> **THE PROBLEM**
What follows is a listing. Write it all out exactly.

> **DATASET SECTION**

____________________

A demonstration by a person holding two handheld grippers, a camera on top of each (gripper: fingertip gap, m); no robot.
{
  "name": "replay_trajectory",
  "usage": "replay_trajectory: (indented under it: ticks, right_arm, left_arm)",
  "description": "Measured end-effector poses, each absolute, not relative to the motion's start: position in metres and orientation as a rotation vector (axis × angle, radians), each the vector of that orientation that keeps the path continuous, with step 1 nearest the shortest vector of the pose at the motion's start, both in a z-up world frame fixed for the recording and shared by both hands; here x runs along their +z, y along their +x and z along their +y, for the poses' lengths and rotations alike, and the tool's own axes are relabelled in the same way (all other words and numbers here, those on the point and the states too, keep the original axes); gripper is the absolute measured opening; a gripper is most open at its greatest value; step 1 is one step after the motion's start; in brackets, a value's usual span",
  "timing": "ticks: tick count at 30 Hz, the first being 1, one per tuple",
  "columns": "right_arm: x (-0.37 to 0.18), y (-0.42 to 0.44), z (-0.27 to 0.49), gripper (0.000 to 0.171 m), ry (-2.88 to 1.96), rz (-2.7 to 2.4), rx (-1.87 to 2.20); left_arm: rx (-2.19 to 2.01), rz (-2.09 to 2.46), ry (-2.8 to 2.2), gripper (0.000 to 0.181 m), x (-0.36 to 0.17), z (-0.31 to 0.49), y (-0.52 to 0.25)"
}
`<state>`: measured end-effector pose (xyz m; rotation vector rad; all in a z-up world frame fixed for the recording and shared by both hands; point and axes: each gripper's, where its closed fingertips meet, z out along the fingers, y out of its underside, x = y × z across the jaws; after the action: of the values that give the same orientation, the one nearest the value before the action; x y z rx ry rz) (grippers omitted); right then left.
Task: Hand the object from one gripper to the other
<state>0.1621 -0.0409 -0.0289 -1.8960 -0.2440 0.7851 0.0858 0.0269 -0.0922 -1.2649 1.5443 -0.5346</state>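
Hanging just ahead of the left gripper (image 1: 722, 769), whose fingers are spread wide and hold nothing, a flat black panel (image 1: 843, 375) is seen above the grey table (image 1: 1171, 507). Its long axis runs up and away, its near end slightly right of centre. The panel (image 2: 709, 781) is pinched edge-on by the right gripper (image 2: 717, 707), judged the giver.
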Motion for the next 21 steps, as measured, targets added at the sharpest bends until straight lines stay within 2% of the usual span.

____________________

> **ANSWER SPACE**
A demonstration by a person holding two handheld grippers, a camera on top of each (gripper: fingertip gap, m); no robot.
{
  "name": "replay_trajectory",
  "usage": "replay_trajectory: (indented under it: ticks, right_arm, left_arm)",
  "description": "Measured end-effector poses, each absolute, not relative to the motion's start: position in metres and orientation as a rotation vector (axis × angle, radians), each the vector of that orientation that keeps the path continuous, with step 1 nearest the shortest vector of the pose at the motion's start, both in a z-up world frame fixed for the recording and shared by both hands; here x runs along their +z, y along their +x and z along their +y, for the poses' lengths and rotations alike, and the tool's own axes are relabelled in the same way (all other words and numbers here, those on the point and the states too, keep the original axes); gripper is the absolute measured opening; a gripper is most open at its greatest value; step 1 is one step after the motion's start; in brackets, a value's usual span",
  "timing": "ticks: tick count at 30 Hz, the first being 1, one per tuple",
  "columns": "right_arm: x (-0.37 to 0.18), y (-0.42 to 0.44), z (-0.27 to 0.49), gripper (0.000 to 0.171 m), ry (-2.88 to 1.96), rz (-2.7 to 2.4), rx (-1.87 to 2.20); left_arm: rx (-2.19 to 2.01), rz (-2.09 to 2.46), ry (-2.8 to 2.2), gripper (0.000 to 0.181 m), x (-0.36 to 0.17), z (-0.31 to 0.49), y (-0.52 to 0.25)"
}
`<state>`: measured end-effector pose (xyz m; rotation vector rad; all in a z-up world frame fixed for the recording and shared by both hands; point and axes: each gripper's, where its closed fingertips meet, z out along the fingers, y out of its underside, x = y × z across the jaws; after the action: of the values that give the same orientation, the one nearest the value before the action; x y z rx ry rz) (grippers omitted); right then left.
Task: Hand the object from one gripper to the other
<state>0.1621 -0.0409 -0.0289 -1.8960 -0.2440 0.7851 0.0858 0.0269 -0.0922 -1.2649 1.5443 -0.5346</state>
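Hanging just ahead of the left gripper (image 1: 722, 769), whose fingers are spread wide and hold nothing, a flat black panel (image 1: 843, 375) is seen above the grey table (image 1: 1171, 507). Its long axis runs up and away, its near end slightly right of centre. The panel (image 2: 709, 781) is pinched edge-on by the right gripper (image 2: 717, 707), judged the giver.
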Motion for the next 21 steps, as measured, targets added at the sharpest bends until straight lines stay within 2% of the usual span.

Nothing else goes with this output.